WORK ORDER:
Copy the complete listing word for word, but do not carry over any images.

DATA EXTRACTS:
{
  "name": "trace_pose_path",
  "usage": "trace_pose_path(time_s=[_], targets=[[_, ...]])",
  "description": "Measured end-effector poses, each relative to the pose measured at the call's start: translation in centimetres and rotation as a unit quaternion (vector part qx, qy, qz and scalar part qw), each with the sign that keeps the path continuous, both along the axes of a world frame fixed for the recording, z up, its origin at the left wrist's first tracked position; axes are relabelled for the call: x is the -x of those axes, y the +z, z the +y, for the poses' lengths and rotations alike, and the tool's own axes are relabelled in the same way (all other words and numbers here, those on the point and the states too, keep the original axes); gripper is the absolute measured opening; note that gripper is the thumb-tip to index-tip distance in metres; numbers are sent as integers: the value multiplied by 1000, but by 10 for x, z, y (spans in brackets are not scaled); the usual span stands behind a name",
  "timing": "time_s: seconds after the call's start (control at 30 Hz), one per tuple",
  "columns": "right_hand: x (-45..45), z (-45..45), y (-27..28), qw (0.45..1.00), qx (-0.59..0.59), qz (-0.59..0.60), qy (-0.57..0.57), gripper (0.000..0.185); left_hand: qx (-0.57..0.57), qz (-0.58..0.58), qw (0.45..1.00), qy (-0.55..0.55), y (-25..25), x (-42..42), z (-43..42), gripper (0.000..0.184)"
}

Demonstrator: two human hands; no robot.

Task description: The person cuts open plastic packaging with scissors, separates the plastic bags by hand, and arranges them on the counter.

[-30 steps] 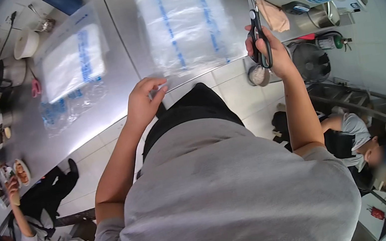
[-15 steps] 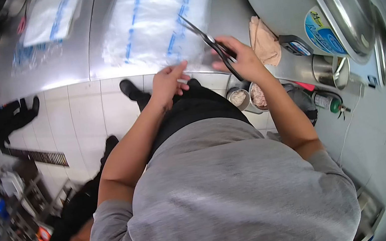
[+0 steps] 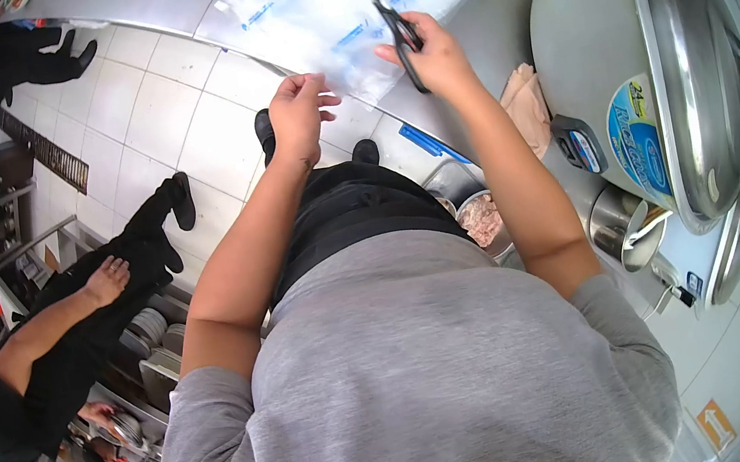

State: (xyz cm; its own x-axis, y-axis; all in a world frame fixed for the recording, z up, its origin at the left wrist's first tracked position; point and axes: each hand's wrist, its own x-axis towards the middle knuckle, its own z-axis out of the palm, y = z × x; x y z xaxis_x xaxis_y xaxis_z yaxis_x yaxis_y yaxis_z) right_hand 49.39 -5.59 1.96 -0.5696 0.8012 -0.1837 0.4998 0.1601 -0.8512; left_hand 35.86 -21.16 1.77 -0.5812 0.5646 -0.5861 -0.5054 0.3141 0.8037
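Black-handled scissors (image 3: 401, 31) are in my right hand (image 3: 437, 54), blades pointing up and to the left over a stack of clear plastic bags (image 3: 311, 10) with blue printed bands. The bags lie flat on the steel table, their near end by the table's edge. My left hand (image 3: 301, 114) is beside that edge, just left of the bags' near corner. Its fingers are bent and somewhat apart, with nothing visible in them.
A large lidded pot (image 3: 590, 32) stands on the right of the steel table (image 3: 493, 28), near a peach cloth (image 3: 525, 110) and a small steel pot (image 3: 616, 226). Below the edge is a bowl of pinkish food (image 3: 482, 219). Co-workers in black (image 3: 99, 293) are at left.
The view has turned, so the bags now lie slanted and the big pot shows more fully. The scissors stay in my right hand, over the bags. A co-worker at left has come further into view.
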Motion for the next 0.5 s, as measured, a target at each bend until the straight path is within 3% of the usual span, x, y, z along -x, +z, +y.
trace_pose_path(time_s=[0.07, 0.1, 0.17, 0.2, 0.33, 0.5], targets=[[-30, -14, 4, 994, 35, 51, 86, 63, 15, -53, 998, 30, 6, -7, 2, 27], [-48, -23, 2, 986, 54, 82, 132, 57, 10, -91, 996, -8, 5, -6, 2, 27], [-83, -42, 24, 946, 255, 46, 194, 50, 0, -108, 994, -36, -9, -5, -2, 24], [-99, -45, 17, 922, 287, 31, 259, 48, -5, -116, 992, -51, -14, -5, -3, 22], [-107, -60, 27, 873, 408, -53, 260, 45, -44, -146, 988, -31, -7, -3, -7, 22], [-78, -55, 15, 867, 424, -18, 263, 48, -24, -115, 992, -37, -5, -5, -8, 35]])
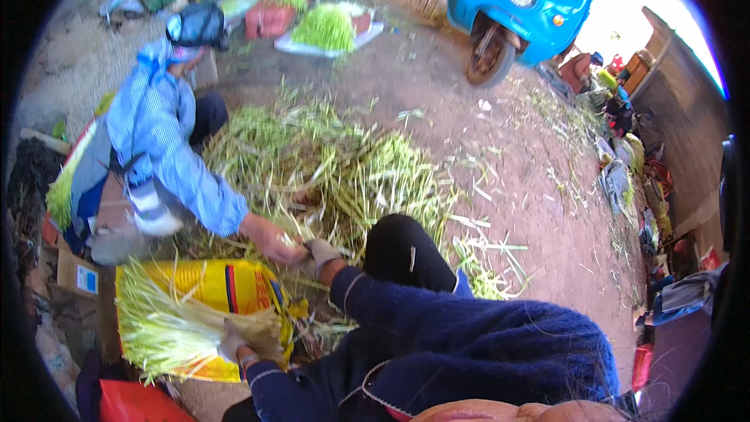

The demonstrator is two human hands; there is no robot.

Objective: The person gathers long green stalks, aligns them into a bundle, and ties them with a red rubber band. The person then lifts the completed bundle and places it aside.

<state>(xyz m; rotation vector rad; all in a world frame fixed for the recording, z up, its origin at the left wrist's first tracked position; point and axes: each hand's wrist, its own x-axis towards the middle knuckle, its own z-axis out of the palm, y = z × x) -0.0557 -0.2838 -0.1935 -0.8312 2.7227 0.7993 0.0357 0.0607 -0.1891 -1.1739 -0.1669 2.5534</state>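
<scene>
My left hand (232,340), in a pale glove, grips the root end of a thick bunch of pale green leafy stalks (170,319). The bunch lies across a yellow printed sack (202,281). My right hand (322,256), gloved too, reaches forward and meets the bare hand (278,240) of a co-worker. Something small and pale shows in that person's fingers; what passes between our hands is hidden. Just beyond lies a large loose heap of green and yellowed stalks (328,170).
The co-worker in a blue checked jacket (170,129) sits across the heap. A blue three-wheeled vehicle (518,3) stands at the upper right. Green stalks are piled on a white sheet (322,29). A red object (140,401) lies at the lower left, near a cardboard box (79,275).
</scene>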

RESULT:
{
  "name": "trace_pose_path",
  "usage": "trace_pose_path(time_s=[_], targets=[[_, ...]])",
  "description": "Measured end-effector poses, each relative to the pose measured at the call's start: translation in centimetres and rotation as a unit quaternion (vector part qx, qy, qz and scalar part qw), each with the sign that keeps the path continuous, both along the axes of a world frame fixed for the recording, z up, its origin at the left wrist's first tracked position; axes are relabelled for the call: x is the -x of those axes, y the +z, z the +y, for the poses' lengths and rotations alike, and the tool's own axes are relabelled in the same way (all other words and numbers here, those on the point and the states too, keep the original axes); gripper is the absolute measured opening; note that gripper is the thumb-tip to index-tip distance in metres; numbers are sent as integers: the value multiplied by 1000, but by 10 for x, z, y (spans in brackets are not scaled); the usual span stands behind a name",
  "timing": "time_s: seconds after the call's start (control at 30 Hz), one per tuple",
  "columns": "right_hand: x (-45..45), z (-45..45), y (-27..28), qw (0.45..1.00), qx (-0.59..0.59), qz (-0.59..0.60), qy (-0.57..0.57), gripper (0.000..0.185); left_hand: qx (-0.57..0.57), qz (-0.58..0.58), qw (0.45..1.00), qy (-0.55..0.55), y (-25..25), x (-42..42), z (-43..42), gripper (0.000..0.184)"
}

Demonstrator: two human hands; no robot.

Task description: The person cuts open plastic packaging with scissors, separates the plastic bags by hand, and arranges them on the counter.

[-30 steps] 
[-15 steps] 
[+0 steps] 

State: (xyz cm; its own x-axis, y-axis; all in a world frame fixed for the recording, z up, its origin at the left wrist's first tracked position; point and axes: each hand's wrist, its own x-axis towards the middle knuckle, its own z-axis out of the palm, y = z × x; x y z xaxis_x xaxis_y xaxis_z yaxis_x yaxis_y yaxis_z) right_hand 49.39 -5.59 1.96 -0.5696 0.8012 -0.1837 0.4998 0.1601 -0.8512; left_hand 35.86 -21.16 1.77 -0.5812 0.5646 -0.5861 -0.5054 0.3141 0.8037
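Black-handled scissors (image 3: 401, 31) are in my right hand (image 3: 437, 54), blades pointing up and to the left over a stack of clear plastic bags (image 3: 311, 10) with blue printed bands. The bags lie flat on the steel table, their near end by the table's edge. My left hand (image 3: 301, 114) is beside that edge, just left of the bags' near corner. Its fingers are bent and somewhat apart, with nothing visible in them.
A large lidded pot (image 3: 590, 32) stands on the right of the steel table (image 3: 493, 28), near a peach cloth (image 3: 525, 110) and a small steel pot (image 3: 616, 226). Below the edge is a bowl of pinkish food (image 3: 482, 219). Co-workers in black (image 3: 99, 293) are at left.
The view has turned, so the bags now lie slanted and the big pot shows more fully. The scissors stay in my right hand, over the bags. A co-worker at left has come further into view.
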Motion for the next 0.5 s, as measured, a target at each bend until the straight path is within 3% of the usual span, x, y, z along -x, +z, +y.
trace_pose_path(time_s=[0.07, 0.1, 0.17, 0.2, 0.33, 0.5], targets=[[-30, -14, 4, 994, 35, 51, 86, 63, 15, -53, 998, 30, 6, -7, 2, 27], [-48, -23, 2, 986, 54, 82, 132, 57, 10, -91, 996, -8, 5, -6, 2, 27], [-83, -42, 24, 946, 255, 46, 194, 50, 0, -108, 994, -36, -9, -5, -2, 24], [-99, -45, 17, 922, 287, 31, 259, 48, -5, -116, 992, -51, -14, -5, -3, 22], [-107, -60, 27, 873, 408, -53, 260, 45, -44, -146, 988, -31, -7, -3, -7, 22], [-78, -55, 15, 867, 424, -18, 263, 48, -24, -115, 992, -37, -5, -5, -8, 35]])

The demonstrator is two human hands; there is no robot.

Objective: The person gathers long green stalks, aligns them into a bundle, and ties them with a red rubber band. The person then lifts the completed bundle and places it aside.

<state>(xyz m; rotation vector rad; all in a world frame fixed for the recording, z up, its origin at the left wrist's first tracked position; point and axes: each hand's wrist, its own x-axis towards the middle knuckle, its own z-axis out of the palm, y = z × x) -0.0557 -0.2838 -0.1935 -0.8312 2.7227 0.7993 0.0357 0.0607 -0.1891 -1.1739 -0.1669 2.5534</state>
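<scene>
My left hand (232,340), in a pale glove, grips the root end of a thick bunch of pale green leafy stalks (170,319). The bunch lies across a yellow printed sack (202,281). My right hand (322,256), gloved too, reaches forward and meets the bare hand (278,240) of a co-worker. Something small and pale shows in that person's fingers; what passes between our hands is hidden. Just beyond lies a large loose heap of green and yellowed stalks (328,170).
The co-worker in a blue checked jacket (170,129) sits across the heap. A blue three-wheeled vehicle (518,3) stands at the upper right. Green stalks are piled on a white sheet (322,29). A red object (140,401) lies at the lower left, near a cardboard box (79,275).
</scene>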

No additional answer is expected.